DUBAI, Jan 6: The negative 2021 outlook for sovereign creditworthiness in the Gulf Cooperation Council (GCC) reflects the coronavirus-related fall in oil revenue which is driving this year’s deterioration in fiscal strength, while constraining government spending and slowing the economic recovery, Moody’s Investors Service said in a report today.
Moody’s expects that it will take 2-3 years for real GDP in GCC sovereigns to return to pre-pandemic levels, with the recovery most protracted in the more economically diversified sovereigns, where key sectors such as transportation and tourism will be slow to return to health. “Our negative outlook for GCC sovereigns reflects the coronavirus pandemic’s impact on oil revenue and our expectations for the erosion of fiscal strength experienced last year to extend throughout 2021,” said Thaddeus Best, a Moody’s Analyst and the report’s co-author.

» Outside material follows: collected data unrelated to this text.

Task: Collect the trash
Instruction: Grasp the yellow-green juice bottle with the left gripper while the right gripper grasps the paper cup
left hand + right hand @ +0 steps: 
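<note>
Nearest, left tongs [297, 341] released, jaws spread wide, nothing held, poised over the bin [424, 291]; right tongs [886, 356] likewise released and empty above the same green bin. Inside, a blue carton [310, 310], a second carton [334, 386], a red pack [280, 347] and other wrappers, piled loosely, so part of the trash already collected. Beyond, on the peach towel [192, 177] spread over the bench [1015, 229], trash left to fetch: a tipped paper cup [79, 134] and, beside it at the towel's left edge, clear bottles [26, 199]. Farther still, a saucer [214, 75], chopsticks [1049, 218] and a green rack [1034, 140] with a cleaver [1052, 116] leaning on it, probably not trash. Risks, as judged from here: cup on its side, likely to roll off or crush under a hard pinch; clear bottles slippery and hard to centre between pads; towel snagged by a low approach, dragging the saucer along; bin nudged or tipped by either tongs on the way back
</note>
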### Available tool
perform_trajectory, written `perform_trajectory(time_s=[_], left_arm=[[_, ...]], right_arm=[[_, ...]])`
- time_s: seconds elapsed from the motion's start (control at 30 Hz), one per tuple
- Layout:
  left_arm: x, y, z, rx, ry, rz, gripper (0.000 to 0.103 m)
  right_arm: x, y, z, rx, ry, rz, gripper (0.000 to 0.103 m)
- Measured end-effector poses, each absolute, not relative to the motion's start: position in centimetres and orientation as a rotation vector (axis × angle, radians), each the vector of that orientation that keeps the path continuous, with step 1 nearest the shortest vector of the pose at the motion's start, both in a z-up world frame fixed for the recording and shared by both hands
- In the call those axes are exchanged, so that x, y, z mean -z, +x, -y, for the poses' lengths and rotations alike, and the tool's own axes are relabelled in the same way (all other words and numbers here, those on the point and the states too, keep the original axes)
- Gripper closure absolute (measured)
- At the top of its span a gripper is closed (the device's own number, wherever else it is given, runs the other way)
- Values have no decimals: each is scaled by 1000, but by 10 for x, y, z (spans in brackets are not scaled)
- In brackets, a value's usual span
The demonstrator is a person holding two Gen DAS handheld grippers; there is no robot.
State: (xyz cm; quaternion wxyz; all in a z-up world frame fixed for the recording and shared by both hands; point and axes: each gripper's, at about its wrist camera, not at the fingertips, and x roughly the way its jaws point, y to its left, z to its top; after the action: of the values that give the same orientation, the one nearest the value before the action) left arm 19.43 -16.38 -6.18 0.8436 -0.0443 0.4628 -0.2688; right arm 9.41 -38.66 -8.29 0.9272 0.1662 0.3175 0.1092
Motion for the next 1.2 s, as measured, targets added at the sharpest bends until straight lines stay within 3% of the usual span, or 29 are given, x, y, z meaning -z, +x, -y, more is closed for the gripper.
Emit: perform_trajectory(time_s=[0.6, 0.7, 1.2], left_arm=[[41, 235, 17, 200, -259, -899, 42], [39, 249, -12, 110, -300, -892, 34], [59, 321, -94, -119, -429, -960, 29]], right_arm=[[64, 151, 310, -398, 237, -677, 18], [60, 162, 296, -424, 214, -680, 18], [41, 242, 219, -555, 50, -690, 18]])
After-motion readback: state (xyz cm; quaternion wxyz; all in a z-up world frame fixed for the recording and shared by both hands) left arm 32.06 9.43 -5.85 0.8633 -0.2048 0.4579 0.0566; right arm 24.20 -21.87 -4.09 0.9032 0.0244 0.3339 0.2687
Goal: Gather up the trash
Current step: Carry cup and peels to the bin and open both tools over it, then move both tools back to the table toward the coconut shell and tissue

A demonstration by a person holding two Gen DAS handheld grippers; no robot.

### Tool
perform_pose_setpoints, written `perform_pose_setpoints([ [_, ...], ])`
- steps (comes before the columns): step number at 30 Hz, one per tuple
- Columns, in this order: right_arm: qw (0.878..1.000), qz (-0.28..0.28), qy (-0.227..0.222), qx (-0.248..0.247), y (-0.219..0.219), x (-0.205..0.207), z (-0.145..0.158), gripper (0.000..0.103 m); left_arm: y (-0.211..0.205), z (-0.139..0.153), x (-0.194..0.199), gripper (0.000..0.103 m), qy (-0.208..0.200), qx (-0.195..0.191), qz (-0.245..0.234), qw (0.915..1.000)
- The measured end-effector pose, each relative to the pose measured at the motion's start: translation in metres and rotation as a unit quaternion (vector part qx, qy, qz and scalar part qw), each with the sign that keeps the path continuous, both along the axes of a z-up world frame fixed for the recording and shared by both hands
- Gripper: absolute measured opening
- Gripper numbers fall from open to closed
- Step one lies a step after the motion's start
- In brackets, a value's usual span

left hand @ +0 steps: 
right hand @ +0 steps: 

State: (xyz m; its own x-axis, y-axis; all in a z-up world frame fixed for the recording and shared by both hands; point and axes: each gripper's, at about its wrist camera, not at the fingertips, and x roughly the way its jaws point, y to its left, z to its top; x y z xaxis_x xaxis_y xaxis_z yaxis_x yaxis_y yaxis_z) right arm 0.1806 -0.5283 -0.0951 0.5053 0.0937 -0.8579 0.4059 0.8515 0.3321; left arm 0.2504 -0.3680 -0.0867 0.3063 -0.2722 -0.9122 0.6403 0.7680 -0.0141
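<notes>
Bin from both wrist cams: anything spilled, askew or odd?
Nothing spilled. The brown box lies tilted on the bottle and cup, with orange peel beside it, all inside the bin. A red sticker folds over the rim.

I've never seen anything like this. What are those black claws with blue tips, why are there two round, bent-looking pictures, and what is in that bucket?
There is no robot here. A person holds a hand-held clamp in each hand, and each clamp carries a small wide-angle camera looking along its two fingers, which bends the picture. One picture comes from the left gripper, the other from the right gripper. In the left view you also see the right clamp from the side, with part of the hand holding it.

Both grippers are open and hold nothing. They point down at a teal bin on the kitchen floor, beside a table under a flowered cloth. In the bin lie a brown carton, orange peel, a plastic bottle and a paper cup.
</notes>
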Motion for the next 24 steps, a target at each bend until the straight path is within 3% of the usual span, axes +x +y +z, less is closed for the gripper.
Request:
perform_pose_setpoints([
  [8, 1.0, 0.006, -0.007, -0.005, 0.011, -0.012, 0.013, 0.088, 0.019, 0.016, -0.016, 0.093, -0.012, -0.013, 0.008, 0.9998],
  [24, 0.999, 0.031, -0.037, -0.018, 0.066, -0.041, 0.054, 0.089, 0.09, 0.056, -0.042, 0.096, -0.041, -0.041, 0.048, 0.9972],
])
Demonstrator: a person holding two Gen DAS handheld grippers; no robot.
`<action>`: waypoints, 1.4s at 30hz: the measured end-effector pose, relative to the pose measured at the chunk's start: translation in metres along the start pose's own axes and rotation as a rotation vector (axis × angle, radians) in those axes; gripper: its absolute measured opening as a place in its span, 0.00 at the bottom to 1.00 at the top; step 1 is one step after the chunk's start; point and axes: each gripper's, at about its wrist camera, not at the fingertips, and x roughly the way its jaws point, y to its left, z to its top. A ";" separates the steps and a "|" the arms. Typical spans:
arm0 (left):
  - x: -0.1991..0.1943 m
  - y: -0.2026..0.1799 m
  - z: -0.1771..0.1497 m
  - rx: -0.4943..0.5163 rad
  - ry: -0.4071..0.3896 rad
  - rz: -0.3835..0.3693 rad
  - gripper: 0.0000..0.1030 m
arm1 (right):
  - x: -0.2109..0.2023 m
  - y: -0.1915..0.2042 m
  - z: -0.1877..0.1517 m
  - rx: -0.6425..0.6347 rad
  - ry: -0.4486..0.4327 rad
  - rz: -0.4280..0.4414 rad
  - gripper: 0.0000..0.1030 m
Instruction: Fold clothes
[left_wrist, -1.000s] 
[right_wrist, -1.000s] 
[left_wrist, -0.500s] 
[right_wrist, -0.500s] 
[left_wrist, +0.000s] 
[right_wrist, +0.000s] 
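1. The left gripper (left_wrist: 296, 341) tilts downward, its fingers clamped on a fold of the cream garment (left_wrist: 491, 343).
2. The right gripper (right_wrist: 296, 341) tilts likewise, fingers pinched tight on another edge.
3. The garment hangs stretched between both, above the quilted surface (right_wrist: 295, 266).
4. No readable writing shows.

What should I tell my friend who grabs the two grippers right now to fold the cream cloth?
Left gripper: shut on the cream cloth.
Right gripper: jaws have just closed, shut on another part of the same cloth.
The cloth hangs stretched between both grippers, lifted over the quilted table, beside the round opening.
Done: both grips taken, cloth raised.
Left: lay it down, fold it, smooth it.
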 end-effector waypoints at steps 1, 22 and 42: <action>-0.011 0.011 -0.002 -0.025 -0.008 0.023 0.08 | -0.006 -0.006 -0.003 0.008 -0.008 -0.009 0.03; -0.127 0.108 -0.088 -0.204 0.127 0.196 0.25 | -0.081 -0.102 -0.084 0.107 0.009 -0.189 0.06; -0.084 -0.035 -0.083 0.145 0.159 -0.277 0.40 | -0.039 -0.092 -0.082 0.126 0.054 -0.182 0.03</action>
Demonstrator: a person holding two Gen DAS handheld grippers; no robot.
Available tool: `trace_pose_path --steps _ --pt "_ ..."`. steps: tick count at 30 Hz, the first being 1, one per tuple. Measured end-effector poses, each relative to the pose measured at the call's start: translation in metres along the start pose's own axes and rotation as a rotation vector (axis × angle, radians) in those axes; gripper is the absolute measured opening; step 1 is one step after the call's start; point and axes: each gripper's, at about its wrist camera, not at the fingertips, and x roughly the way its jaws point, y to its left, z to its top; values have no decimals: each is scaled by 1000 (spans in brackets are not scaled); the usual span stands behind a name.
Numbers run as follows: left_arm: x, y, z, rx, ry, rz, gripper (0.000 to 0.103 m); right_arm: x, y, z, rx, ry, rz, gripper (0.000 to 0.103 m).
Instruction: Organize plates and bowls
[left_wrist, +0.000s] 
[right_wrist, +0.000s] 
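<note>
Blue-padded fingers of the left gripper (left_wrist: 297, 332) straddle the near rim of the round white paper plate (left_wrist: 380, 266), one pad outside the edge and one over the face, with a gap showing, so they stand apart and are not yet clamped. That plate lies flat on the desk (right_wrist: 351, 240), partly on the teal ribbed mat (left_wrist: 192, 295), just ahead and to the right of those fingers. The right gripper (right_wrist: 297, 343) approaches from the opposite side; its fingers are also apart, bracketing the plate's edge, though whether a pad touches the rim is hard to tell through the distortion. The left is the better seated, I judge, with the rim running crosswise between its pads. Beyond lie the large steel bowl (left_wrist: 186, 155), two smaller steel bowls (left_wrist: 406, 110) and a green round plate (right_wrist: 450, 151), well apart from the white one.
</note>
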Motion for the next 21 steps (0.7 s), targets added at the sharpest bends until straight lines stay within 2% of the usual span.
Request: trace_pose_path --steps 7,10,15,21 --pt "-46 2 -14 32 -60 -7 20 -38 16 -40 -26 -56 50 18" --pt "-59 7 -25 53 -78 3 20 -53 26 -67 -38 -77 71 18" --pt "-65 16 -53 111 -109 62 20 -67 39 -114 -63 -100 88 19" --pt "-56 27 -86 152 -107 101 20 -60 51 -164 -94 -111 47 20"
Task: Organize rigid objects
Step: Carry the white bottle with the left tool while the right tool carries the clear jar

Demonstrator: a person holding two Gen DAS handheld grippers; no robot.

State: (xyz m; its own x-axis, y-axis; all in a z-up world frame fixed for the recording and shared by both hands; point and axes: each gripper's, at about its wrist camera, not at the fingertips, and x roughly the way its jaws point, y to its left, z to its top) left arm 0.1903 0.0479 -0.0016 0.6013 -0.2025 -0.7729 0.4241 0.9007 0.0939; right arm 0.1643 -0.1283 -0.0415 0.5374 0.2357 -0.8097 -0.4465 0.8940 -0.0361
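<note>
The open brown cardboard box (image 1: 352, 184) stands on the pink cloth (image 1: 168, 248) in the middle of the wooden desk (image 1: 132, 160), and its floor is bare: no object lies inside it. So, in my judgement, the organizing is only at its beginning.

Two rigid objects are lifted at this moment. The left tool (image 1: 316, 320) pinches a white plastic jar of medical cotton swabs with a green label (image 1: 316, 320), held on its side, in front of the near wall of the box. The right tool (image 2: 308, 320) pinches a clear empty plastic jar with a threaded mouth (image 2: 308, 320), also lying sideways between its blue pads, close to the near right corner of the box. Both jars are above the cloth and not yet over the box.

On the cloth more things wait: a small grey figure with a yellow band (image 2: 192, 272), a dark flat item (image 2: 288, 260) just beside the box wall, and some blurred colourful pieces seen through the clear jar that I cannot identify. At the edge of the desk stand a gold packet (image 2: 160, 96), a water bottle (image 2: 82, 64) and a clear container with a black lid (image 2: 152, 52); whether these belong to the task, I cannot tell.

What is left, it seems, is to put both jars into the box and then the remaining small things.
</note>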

“The still elevated cost of funding for lower-rated sovereigns in the region will amplify these strains.” The lingering economic effects of the pandemic also mean that citizen employment rates are unlikely to recover soon given high targets for citizen employment in private sector industries which have been hard hit by the shock.
Moody’s forecasts that GCC government debt burdens will rise on average by around 21 percentage points of GDP over 2019-21, compared with 14 percentage points on average for advanced economies. However, sovereign wealth fund buffers will mitigate the impact of higher gross debt burdens for most GCC sovereigns.
Despite a significant easing in market conditions compared with the first half of 2020, Moody’s expects that borrowing costs will remain above pre-coronavirus levels for less creditworthy GCC sovereigns. For the region’s stronger governments, flight to quality has lowered yields to levels that will continue to allow opportunistic and long-dated borrowing.